Planning point: Many companies fail to claim R&D tax credits to which they are entitled. If your company incurs costs in overcoming technical uncertainties, then you may have a valuable claim to make. If you would like to arrange a free review of your circumstances, please get in touch with your usual contact at CRM or ring the office on 01865 379272.
Planning point: For accounting periods beginning on or after 1st April 2023, you are required to notify HMRC in advance that you intend to make an R&D claim. We have yet to see the detail on this, but please do bear this in mind. This is a highly technical area, so specialist advice is critical.
VAT threshold
For the first time since April 2017, the VAT threshold is to rise on 1st April 2024 from £85,000 to £90,000. From the same date, the de-registration threshold will rise from £83,000 to £88,000.
Planning point: The VAT threshold applies to any 12 month period, not just your accounting year. If you are near to the registration threshold, but do not wish to register until you have to, please ensure you keep a good record of monthly turnover and review on a rolling basis.
Personal tax and other announcements
National Insurance changes
Following the surprise announcement in the 2023 Autumn Statement of reductions in National Insurance Contributions (“NIC”), it was announced in the Spring Budget 2024 that NIC would be cut again from April 2024.
To recap the Autumn Statement changes, firstly, the self-employed (including members of a partnership) will no longer be required to pay Class 2 NIC from 6th April 2024, saving £192.40 for the year.
Additionally, the Class 4 NIC rate paid by the self-employed (and members of a partnership) on profits between £12,570 and £50,270 will reduce from 9% to 8% from April 2023, saving up to an additional £377.
Finally, it was announced that with effect from January 2024, the main (Class 1) rate of NIC for employees would reduce from 12% to 10% for earnings between £242 and £967 per week (£12,570 and £50,270 annually), a saving of up to £754 annually.
It was further announced in the Budget 2024 that the main rate of Class 4 NIC will drop from 8% to 6% from April 2024, and that the main rate of Class 1 NIC for employees will drop from 10% to 8% from the same date.
Employer NIC remains unchanged (see earlier regarding Employment Allowance).
Planning point: There will be concerns over HMRC tracking State Pension entitlement for self employed earners. For those with self employed income over £6,725, state pension credit should accrue, but it is sensible to keep records of this entitlement such as a copy of your tax return. Others may wish to pay Class 2 or Class 3 NIC voluntarily in order to preserve entitlement to state pension.

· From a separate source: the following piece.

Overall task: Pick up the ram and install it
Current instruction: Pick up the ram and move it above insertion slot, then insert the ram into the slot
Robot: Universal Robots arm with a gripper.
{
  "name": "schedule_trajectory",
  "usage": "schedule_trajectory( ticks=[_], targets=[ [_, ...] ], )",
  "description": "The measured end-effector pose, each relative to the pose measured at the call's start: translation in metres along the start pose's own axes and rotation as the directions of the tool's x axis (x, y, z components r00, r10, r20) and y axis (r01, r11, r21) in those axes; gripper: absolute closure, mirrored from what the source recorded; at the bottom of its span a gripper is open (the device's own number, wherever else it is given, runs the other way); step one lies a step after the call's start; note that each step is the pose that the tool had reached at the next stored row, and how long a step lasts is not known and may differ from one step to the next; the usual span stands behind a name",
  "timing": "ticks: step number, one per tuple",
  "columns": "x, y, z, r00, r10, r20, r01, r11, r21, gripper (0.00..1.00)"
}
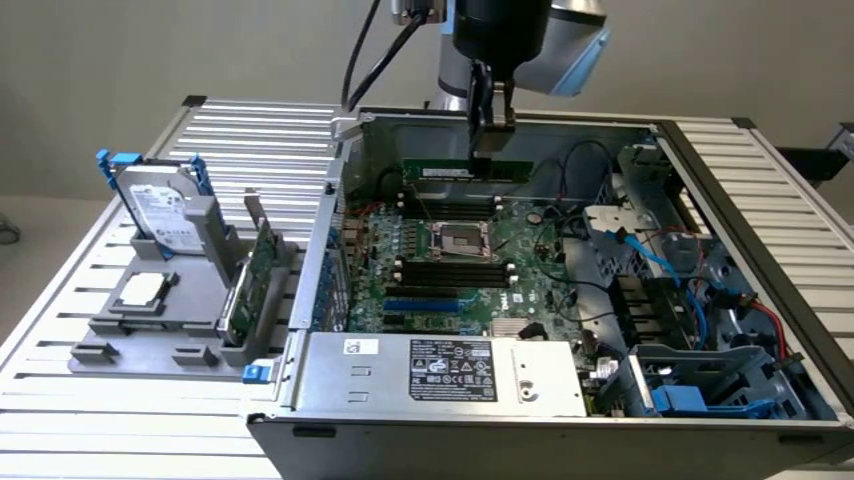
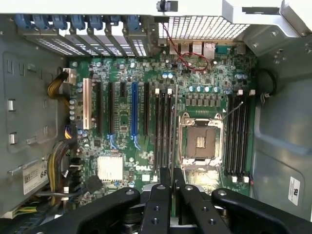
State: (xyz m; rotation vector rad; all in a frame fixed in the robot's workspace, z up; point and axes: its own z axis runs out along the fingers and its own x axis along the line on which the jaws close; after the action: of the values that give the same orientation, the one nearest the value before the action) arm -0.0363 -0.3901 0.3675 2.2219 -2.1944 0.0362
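Black gripper (image 2: 171, 171) fingers (image 2: 161, 195) fill the near edge of the wrist view, pressed together on the ram (image 2: 174, 134). From here the ram is seen edge-on, as a thin pale strip. It hangs over the motherboard (image 2: 122, 146), along the bank of black memory slots (image 2: 162, 129) and just beside the open CPU socket (image 2: 201, 141). A second bank of memory slots (image 2: 237, 131) lies on the socket's other side. Long expansion slots run parallel to them, one of them a blue slot (image 2: 134, 114).

In the exterior view the gripper (image 1: 487, 148) reaches down from the arm into the open computer case (image 1: 747, 200). Its fingers are clamped on the upper edge of the ram (image 1: 461, 168). The green stick is held level, its long side running across the view, near the case's far wall. It hangs above the motherboard (image 1: 534, 260) and its far memory slots (image 1: 454, 205), not seated in any of them. The CPU socket (image 1: 470, 240) lies nearer the camera than the ram. The power supply (image 1: 441, 365) sits in the case's near corner.

On the exterior view's left, a grey fixture (image 1: 100, 325) stands on the slatted table (image 1: 254, 130) beside the case. It holds an upright hard drive (image 1: 160, 215), a processor chip (image 1: 143, 290) lying flat, and a broad green expansion card (image 1: 256, 275) set on edge.
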Motion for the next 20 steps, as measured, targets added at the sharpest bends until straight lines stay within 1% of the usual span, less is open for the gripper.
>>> schedule_trajectory(
  ticks=[4, 6, 7, 20],
  targets=[
    [-0.0052, -0.0078, 0.0045, 0.9999, 0.0, -0.014, 0.0, 1.0, -0.0007, 0.86],
    [-0.0054, -0.0097, 0.006, 0.9999, 0.0, -0.0161, 0.0, 1.0, -0.0041, 0.86],
    [-0.0054, -0.0097, 0.006, 0.9998, 0.0, -0.0195, 0.0, 1.0, -0.0055, 0.86],
    [-0.0054, -0.0097, 0.006, 0.9998, 0.0, -0.0206, 0.0, 1.0, -0.0056, 0.86]
  ],
)
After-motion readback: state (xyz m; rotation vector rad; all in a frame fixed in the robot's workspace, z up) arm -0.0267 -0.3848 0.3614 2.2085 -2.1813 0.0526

Planning point: Employers will need to make sure that their payroll software is updated in time for their first payroll run after 6th April 2024 in order to make sure they correctly calculate NIC for their employees.
Abolition of Furnished Holiday Let (“FHL”) status
From April 2025, the tax status of furnished holiday lets is to be abolished. Currently, income from FHL rental has several tax benefits, such as full tax relief for interest costs, enhanced loss relief options, the potential for lower rates of Capital Gains Tax on disposal, availability of certain capital allowances and the income counting as pensionable income for determining the maximum pension contributions upon which tax relief may be claimed.

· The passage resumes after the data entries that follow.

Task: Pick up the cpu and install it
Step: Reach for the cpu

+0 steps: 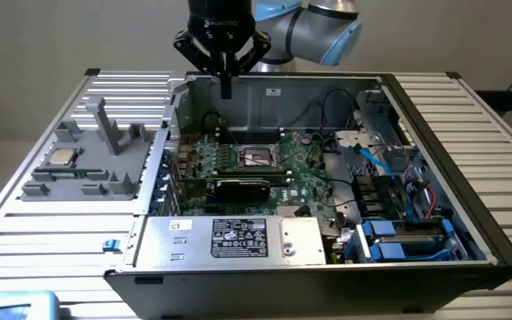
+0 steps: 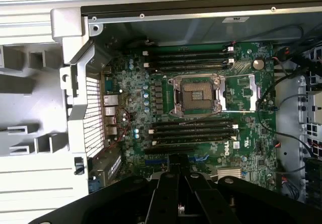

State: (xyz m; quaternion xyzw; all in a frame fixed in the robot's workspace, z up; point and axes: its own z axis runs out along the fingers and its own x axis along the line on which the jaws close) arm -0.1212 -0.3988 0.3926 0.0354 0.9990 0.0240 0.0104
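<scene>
Gripper (image 1: 227, 87), pressed together and empty, hangs above the far wall of the open computer case (image 1: 309, 93), well apart from the cpu (image 1: 61, 157) on the grey tray (image 1: 118, 163) at the exterior view's left; pick-up apparently not begun, calling for a spread gripper over the chip.

**Readable marks: two brand names, one label too fine to read**

You can read "ROBOTIQ" in white letters on the black body of the gripper (image 1: 226, 87), above the socket frame (image 1: 261, 156). On the motherboard (image 2: 241, 90), a white "DELL" mark (image 2: 232, 147) sits near the socket frame, just past the memory slots (image 2: 193, 131). The black label (image 1: 238, 238) on the power supply (image 1: 301, 241) carries print too small to read.
</scene>
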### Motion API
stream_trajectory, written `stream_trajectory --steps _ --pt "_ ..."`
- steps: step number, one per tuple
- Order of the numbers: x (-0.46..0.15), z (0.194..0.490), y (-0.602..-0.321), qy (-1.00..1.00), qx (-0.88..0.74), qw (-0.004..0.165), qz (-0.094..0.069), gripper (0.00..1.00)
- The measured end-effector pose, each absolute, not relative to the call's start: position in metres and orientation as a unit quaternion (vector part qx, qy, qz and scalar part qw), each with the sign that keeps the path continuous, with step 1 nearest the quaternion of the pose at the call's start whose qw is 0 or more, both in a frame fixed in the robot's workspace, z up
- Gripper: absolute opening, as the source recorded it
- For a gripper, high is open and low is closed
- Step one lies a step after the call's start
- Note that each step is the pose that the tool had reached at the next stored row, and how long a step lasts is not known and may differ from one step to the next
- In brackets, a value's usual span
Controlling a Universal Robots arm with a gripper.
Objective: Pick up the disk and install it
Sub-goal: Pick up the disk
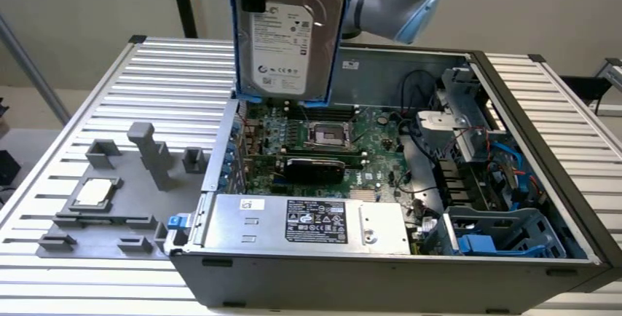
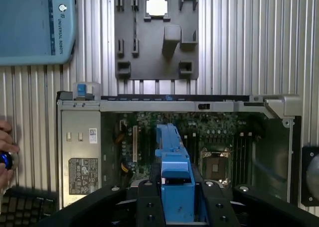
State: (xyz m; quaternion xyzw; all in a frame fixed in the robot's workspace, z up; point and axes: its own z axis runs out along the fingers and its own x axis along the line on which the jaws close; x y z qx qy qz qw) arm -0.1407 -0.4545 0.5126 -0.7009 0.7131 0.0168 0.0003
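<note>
I have the gripper (image 2: 177, 194) clamped on the blue frame of the disk (image 1: 288, 36), which hangs upright above the open case (image 1: 389, 276), clear of its walls. The disk's lower edge appears to stand over the motherboard (image 1: 379, 130) near the case's far wall. Open room lies toward the blue drive cage (image 1: 500, 228) at the near corner on the exterior view's right.

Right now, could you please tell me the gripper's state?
Gripper: closed on the hard drive in its blue carrier, held above the open computer case.

Gripper (image 2: 177, 199) clamps blue-framed disk (image 2: 172, 147), edge-on, over open case (image 2: 269, 105) and motherboard (image 2: 214, 132). Beyond case, grey fixture (image 2: 154, 53) with chip (image 2: 156, 6) on ribbed table (image 2: 249, 38). Hand (image 2: 5, 155) beside case.
</note>
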Motion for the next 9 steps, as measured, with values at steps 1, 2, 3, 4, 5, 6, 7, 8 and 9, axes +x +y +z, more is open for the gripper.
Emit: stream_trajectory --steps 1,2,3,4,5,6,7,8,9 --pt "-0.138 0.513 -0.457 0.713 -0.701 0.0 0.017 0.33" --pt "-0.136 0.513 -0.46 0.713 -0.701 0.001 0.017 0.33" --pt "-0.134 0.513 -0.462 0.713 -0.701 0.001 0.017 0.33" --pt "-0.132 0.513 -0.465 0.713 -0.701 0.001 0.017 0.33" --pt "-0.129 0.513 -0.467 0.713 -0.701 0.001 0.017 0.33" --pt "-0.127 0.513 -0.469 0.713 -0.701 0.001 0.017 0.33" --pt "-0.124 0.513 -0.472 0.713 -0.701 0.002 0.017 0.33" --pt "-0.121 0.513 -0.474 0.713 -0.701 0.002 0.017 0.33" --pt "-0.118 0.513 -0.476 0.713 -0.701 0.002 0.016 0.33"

Planning point: If you are contemplating selling a property currently qualifying as an FHL, you should review whether your CGT position is likely to change dramatically from April 2025 and take a balanced approach with the full facts in mind. We would urge caution from making decisions based solely on tax, but of course this is a potentially significant issue.
Changes to non-domiciled (“non-dom”) tax rules
From 6th April 2025, a new set of tax rules for “non-doms” will apply, in fact the concept of domicile for taxation is being replaced. It remains to be confirmed how this will apply for Inheritance Tax, though it was announced that the treatment of non-UK assets settled into a trust by a non-UK domiciled settlor prior to April 2025 will not change.

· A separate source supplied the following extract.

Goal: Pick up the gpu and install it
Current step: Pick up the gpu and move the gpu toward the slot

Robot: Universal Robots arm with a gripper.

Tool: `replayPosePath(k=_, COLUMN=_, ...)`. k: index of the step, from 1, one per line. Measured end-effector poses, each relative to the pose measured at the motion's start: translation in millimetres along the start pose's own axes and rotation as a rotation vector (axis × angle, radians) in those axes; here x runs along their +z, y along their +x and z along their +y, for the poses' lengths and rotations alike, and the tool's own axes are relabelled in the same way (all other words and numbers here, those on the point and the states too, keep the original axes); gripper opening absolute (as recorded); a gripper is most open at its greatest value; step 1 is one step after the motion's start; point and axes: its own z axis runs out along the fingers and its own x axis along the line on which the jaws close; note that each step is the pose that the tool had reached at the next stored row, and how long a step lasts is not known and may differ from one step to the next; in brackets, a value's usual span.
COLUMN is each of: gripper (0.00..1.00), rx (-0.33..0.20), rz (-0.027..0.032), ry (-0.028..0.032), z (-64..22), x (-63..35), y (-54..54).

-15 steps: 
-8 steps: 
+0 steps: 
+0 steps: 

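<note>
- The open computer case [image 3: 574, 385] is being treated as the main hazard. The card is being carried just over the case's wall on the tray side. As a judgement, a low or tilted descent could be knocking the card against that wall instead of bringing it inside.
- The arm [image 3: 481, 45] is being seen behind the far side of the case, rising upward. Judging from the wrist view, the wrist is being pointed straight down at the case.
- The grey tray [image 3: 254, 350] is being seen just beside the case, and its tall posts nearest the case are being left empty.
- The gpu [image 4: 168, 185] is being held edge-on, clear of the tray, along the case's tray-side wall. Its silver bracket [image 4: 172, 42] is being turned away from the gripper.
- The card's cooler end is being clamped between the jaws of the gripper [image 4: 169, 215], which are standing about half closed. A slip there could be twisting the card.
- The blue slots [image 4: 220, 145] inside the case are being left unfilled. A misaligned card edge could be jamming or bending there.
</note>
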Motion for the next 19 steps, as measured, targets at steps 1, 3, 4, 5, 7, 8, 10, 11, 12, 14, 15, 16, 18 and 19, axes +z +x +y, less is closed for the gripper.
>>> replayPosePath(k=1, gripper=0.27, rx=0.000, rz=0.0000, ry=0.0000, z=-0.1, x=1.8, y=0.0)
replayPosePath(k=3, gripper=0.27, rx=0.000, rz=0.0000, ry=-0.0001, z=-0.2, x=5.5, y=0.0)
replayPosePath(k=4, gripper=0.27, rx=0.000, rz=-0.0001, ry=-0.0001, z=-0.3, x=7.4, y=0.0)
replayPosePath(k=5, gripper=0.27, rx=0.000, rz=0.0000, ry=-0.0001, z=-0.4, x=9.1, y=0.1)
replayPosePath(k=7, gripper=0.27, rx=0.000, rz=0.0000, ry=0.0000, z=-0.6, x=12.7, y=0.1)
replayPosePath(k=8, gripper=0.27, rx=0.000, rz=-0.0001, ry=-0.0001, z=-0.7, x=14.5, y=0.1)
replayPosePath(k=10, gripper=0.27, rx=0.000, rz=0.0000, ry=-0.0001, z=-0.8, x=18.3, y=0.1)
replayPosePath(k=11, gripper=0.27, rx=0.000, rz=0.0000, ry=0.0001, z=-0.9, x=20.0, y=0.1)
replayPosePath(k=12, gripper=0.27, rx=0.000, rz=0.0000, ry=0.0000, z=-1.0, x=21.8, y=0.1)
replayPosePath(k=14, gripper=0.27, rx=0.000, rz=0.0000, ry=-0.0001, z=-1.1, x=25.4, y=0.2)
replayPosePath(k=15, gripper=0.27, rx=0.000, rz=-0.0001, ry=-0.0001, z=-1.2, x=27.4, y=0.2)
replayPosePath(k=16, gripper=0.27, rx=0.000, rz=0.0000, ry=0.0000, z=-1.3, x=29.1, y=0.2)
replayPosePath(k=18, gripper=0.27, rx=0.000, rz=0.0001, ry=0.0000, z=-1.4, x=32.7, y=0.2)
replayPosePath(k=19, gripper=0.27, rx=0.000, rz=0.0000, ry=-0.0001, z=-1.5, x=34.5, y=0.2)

From this date, individuals arriving in the UK (who have not been UK resident in the previous 10 years) will not pay UK tax on foreign income and gains (“FIG”) in their first four years of tax residence in the UK. This income can be remitted to the UK free of tax in that period. Overseas workday relief will continue to be available for the first three years, where employment duties are carried out overseas.
Transitional arrangements for existing non-doms claiming the remittance basis will include an option to rebase the value of capital assets to 5 April 2019 and a temporary 50% exemption for the taxation of foreign income for the first year of the new regime (6th April 2025-5th April 2026). They will be offered a two-year Temporary Repatriation Facility for individuals who have paid tax on the remittance basis prior to 6 April 2025 to bring previously accrued foreign income and gains into the UK at a 12% rate of tax.
Existing non-doms who have been resident for less than four years as at 5th April 2025 will benefit from the new treatment until the end of their four year period, not for a further four years from 2025. For those who have already been resident for four years at that point in time, a temporary 50% reduction in the personal foreign income subject to tax in 2025-26 for non-doms who will lose access to the remittance basis on 6 April 2025 and are not eligible for the new 4-year FIG exemption regime.
Changes to High Income Child Benefit Charge (“HICBC”)
A significant announcement was the reform of High Income Child Benefit Charge (“HICBC”). Currently, where one partner has income in excess of £50,000, any Child Benefit claimed by them or their partner is recouped as tax at a rate of one percent of the claim for each £100 of income over the £50k threshold, meaning it is totally repayable by the time one partner has income of over £60,000. There have been significant representations as to the disparity in treatment of families with one higher earner and one non/low earner compared with a scenario where two people each earn just under the threshold.
A full review is to be undertaken with a view to assessing qualification based on household income from April 2026, but as an interim measure, the point at which the reclaim starts is to rise from £50,000 to £60,000, and the rate at which clawback occurs is to halve, meaning that entitlement is fully repaid with an income of £80,000 rather than £60,000. These changes are to have effect from April 2024.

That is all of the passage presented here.